• [What is being asked]
Your reply should reproduce all the data below exactly while excluding the pictures.

• [Available data]
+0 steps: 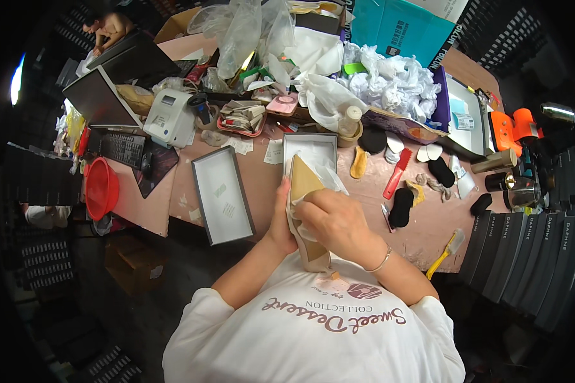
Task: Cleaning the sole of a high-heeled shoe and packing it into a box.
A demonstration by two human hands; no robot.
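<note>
Left hand [280,220] wrapped around a pointed tan shoe [305,214], held above the pink counter [262,185] edge, right hand [335,220] curled, pressing white cloth [329,180] on its smooth upper, open rectangular box [310,150] just beyond, grey lid [222,195] alongside.

A shoe finishing and packing workshop: a worn pink tabletop [262,185] crowded with trade clutter. Open shoe boxes [222,193], crumpled white tissue paper [390,83] and plastic bags sit among black polishing pads [400,207], insoles [431,152], a red brush [397,173] and a yellow brush [446,253]. A label printer [169,117], keyboard [122,148] and stacked dark shoe boxes [530,255] line the edges.
</note>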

• [Response to this task]
+0 steps: 
Task: Cleaning the sole of a high-heeled shoe and packing it into a box.
A demonstration by two human hands; no robot.
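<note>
Left hand [280,220] wrapped around a pointed tan shoe [305,214], held above the pink counter [262,185] edge, right hand [335,220] curled, pressing white cloth [329,180] on its smooth upper, open rectangular box [310,150] just beyond, grey lid [222,195] alongside.

A shoe finishing and packing workshop: a worn pink tabletop [262,185] crowded with trade clutter. Open shoe boxes [222,193], crumpled white tissue paper [390,83] and plastic bags sit among black polishing pads [400,207], insoles [431,152], a red brush [397,173] and a yellow brush [446,253]. A label printer [169,117], keyboard [122,148] and stacked dark shoe boxes [530,255] line the edges.
</note>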

A complete answer has now been given to the exercise.